=== Section Start ===

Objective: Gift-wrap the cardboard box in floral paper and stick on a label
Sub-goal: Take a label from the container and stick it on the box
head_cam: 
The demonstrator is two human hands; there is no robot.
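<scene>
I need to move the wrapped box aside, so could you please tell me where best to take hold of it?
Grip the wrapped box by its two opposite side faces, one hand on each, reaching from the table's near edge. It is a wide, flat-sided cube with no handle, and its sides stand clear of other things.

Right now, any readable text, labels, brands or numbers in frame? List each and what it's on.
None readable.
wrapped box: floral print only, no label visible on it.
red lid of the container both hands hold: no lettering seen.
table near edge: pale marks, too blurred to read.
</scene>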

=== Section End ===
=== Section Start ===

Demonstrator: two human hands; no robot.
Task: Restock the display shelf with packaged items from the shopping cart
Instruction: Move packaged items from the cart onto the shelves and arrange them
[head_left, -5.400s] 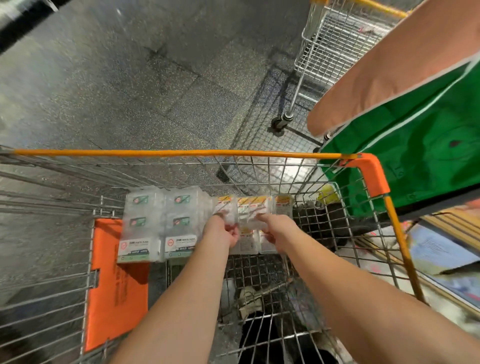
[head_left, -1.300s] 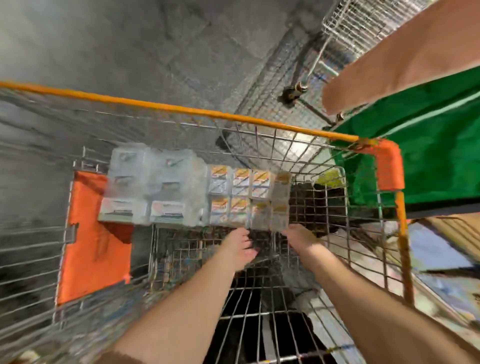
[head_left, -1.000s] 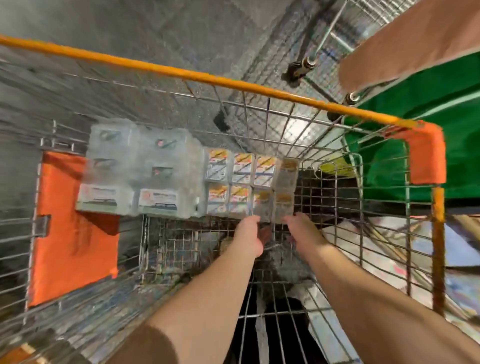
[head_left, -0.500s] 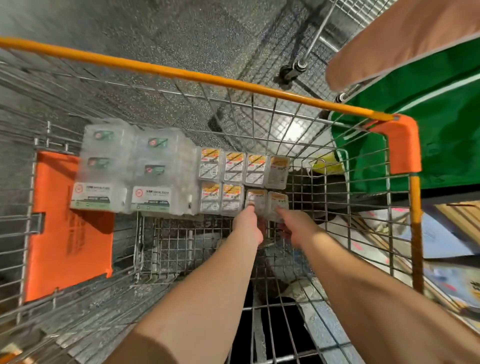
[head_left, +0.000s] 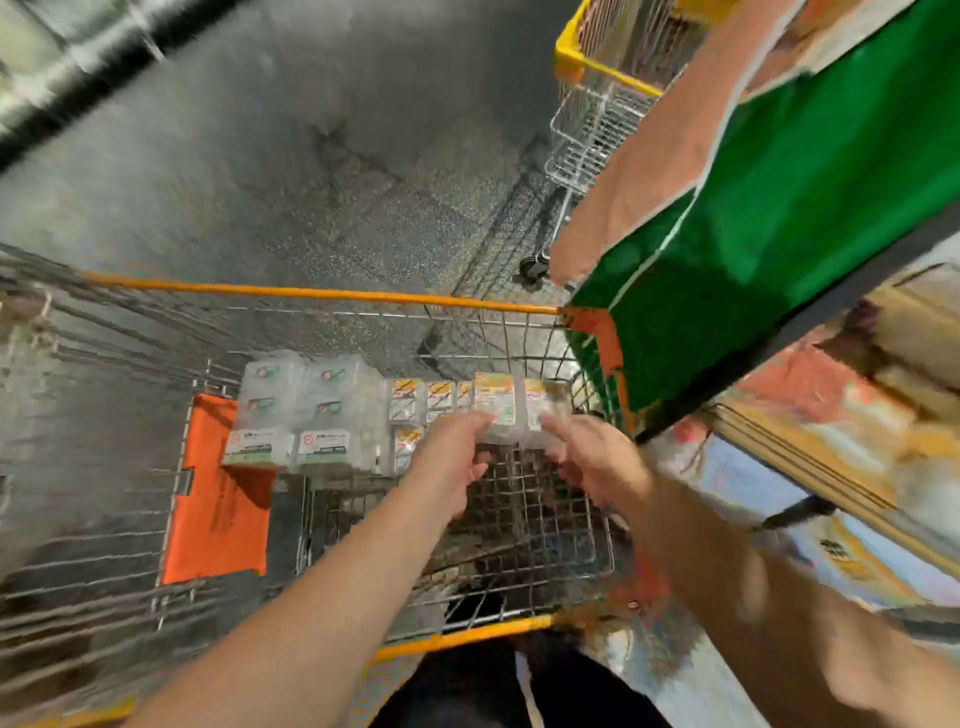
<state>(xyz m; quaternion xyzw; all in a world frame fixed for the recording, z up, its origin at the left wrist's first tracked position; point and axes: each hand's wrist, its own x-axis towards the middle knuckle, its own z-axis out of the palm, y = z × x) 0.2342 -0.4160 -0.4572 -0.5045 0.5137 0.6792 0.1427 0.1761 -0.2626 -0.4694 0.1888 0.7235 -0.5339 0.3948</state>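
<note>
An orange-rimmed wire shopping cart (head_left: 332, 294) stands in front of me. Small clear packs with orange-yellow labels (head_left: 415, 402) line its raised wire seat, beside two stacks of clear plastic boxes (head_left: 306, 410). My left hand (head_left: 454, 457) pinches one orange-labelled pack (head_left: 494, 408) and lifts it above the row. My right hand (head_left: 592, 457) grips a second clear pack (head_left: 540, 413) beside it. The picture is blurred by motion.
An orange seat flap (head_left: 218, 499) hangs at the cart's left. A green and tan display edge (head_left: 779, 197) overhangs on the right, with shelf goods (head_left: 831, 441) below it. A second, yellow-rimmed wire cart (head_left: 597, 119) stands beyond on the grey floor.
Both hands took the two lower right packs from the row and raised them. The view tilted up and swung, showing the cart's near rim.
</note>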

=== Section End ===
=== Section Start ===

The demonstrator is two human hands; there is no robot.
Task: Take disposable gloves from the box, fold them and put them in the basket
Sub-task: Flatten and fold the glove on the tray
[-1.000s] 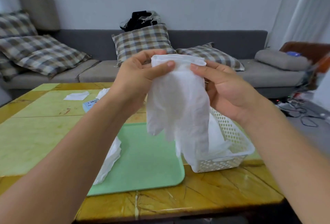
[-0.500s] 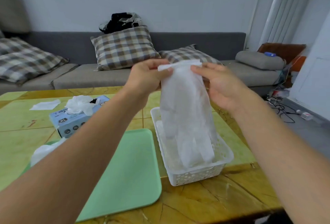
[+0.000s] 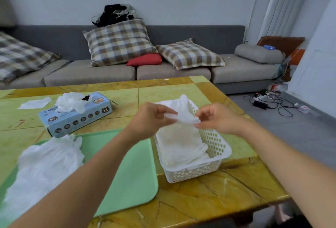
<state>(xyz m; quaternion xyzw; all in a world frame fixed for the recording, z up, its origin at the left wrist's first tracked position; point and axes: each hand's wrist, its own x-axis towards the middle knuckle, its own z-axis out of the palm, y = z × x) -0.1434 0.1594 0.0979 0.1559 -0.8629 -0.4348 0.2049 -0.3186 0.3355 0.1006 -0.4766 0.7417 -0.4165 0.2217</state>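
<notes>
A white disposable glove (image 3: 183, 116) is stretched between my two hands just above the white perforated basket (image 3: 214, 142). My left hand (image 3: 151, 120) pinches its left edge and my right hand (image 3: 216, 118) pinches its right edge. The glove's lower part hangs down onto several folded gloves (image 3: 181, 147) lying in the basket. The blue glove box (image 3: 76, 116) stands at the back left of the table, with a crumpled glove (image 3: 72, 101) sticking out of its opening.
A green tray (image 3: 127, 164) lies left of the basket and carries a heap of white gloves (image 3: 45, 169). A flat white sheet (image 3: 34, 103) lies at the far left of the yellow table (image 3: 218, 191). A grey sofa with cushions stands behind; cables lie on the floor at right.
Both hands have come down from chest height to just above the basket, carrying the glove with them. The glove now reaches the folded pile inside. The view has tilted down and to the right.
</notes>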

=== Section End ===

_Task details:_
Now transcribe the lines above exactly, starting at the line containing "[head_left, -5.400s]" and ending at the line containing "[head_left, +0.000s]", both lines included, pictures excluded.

_Output for this exercise:_
[head_left, -5.400s] 
[head_left, -1.300s] 
[head_left, -1.000s] 
[head_left, -0.500s] 
[head_left, +0.000s] 

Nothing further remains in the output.